Usage

Here we walk through a typical user workflow. This assumes you’ve already installed the dask-gateway client library (see Installation) and have a dask-gateway-server running somewhere. For a completely local setup of both client and server (for demos, testing, etc…) see Install Locally (Quickstart) instead.

Connect to a dask-gateway server

Users interact with a dask-gateway-server via the dask-gateway client library. Typically a session starts by creating a Gateway client. This takes a few parameters:

  • address: The full address of the dask-gateway server.

  • proxy_address: The full address of the dask-gateway scheduler proxy. If not provided, this defaults to address.

  • auth: The authentication method to use

The values for each of these are specific to your deployment - consult your administrator for more information about your specific deployment.

from dask_gateway import Gateway

# -- Here we provide a few examples of creating a `Gateway` object --

# Gateway server running at http://mygateway.com with kerberos authentication
gateway = Gateway(
    address="http://mygateway.com",
    auth="kerberos"
)

# Gateway server at http://146.148.58.187, proxy at
# tls://35.202.68.87:8786, with JupyterHub authentication
gateway = Gateway(
     "http://146.148.58.187",
     proxy_address="tls://35.202.68.87:8786",
     auth="jupyterhub",
)

Typically these parameters are configured once in Configuration, at which point a Gateway object can be created with no parameters.

from dask_gateway import Gateway

# Use values stored in your local configuration (recommended)
gateway = Gateway()

To check that everything is setup properly, query the gateway to see any existing clusters. If this call completes, you should have a properly configured gateway client.

>>> gateway.list_clusters()
[]

Create a new cluster

To create a new cluster, you can use the Gateway.new_cluster() method. This will create a new cluster with no workers.

>>> cluster = gateway.new_cluster()
>>> cluster
GatewayCluster<6c14f41343ea462599f126818a14ebd2>

Alternatively, you can skip creating a Gateway object, and use the GatewayCluster constructor directly.

>>> from dask_gateway import GatewayCluster
# Create a new cluster using the GatewayCluster constructor directly
>>> cluster = GatewayCluster()

The choice between methods is largely preferential. If you need to interact with the gateway server only to create a new cluster then using GatewayCluster may be simpler. If you need to perform other operations (e.g. querying running clusters) then you may wish to use a Gateway instead.

Configure a cluster

Some dask-gateway-server deployments allow users to configure their clusters upon launching. Typical options may include specifying worker memory/cores or which docker image to use. To see which options (if any) your server supports you can use the Gateway.cluster_options() method.

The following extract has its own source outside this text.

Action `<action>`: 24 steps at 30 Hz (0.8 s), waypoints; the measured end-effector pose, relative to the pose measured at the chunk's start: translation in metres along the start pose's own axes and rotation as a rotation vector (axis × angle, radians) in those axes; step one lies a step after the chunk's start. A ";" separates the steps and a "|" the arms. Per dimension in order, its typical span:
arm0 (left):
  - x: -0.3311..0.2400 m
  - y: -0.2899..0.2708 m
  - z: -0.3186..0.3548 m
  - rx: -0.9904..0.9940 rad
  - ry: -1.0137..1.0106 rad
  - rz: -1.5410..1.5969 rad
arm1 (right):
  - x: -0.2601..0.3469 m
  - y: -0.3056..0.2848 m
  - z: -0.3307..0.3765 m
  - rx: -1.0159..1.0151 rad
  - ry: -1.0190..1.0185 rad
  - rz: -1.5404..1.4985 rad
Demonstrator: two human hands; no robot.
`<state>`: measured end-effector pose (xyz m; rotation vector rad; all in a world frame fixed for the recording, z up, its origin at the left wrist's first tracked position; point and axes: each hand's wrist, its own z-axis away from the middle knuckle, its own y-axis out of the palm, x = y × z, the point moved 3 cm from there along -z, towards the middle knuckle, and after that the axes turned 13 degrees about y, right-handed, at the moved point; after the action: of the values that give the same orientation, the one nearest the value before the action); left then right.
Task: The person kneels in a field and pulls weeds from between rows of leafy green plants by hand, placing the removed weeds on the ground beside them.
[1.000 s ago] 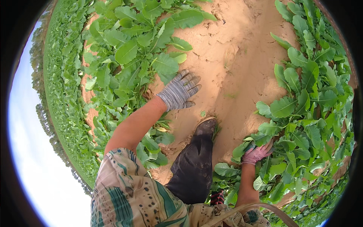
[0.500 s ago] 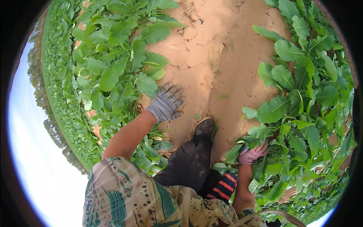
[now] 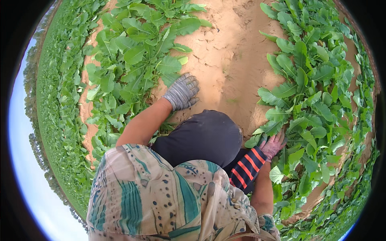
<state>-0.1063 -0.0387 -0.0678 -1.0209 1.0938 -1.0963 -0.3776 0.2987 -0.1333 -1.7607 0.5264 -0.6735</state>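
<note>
Hands work on opposite sides of a bare sandy path (image 3: pixel 237 60) that runs between two beds of broad-leaved green plants. The left hand (image 3: pixel 181 92), in a grey knitted glove, lies at the inner edge of the left bed (image 3: pixel 132 60), fingers together and bent slightly down toward the soil just where the outermost leaves meet the sand. Its grip is slack and closed on nothing that shows; it seems to rest there as a prop, taking some weight while the body leans forward and low.

The right hand (image 3: pixel 273 145), in a pink glove, is pushed in among the leaves of the right bed (image 3: pixel 313 92), near its inner edge. Leaves lap over the fingers, so whether that grip is clamped on a stem or lying loose among the foliage cannot be told. Reaching in low like this probably puts the hand near the base of a plant rather than at its leaf tips.

Between the arms a knee in dark cloth (image 3: pixel 201 136) is bent up over the path, with a striped navy and red cuff (image 3: pixel 245 168) beside the right forearm. A patterned beige and teal sleeve (image 3: pixel 161 193) fills the lower part of the view. Sky shows along the curved left rim.
</note>
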 end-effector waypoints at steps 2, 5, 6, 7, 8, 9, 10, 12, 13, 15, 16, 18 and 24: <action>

>>> options = gateway.cluster_options()
>>> options
Options<worker_cores=1, worker_memory=1.0, environment='basic'>

This returns a Options object, which describes the options available. The options object is a MutableMapping, that also supports attribute access of fields.

# Both attribute and key access works
>>> options.worker_cores
1
>>> options["worker_cores"]
1

# Can change values using attribute or key access
>>> options.worker_cores = 2
>>> options.worker_cores
2

Note that validation of the fields is done both client and server-side. For example, if a limit has been set on a numeric field (e.g. max worker_cores), then a nice error will be raised if that limit is exceeded.

>>> options.worker_cores = 10
    Traceback (most recent call last):
            ...
    ValueError: worker_cores must be <= 4, got 10

If you’re working interactively in a Jupyter Notebook or JupyterLab and have ipywidgets installed, you can also use the provided widget for configuring your cluster.

Cluster options widget

Once Options object has the desired values set, you can pass this to Gateway.new_cluster() or GatewayCluster to use these values when creating a new cluster.

# Using Gateway.new_cluster
>>> cluster = gateway.new_cluster(options)

# Or using the GatewayCluster constructor
>>> cluster = GatewayCluster(cluster_options=options)

Alternatively, if you know the configurable options available on your dask-gateway-server deployment, you can pass in your values directly as keyword arguments to either method:

# Using Gateway.new_cluster
>>> cluster = gateway.new_cluster(worker_cores=2, environment="tensorflow")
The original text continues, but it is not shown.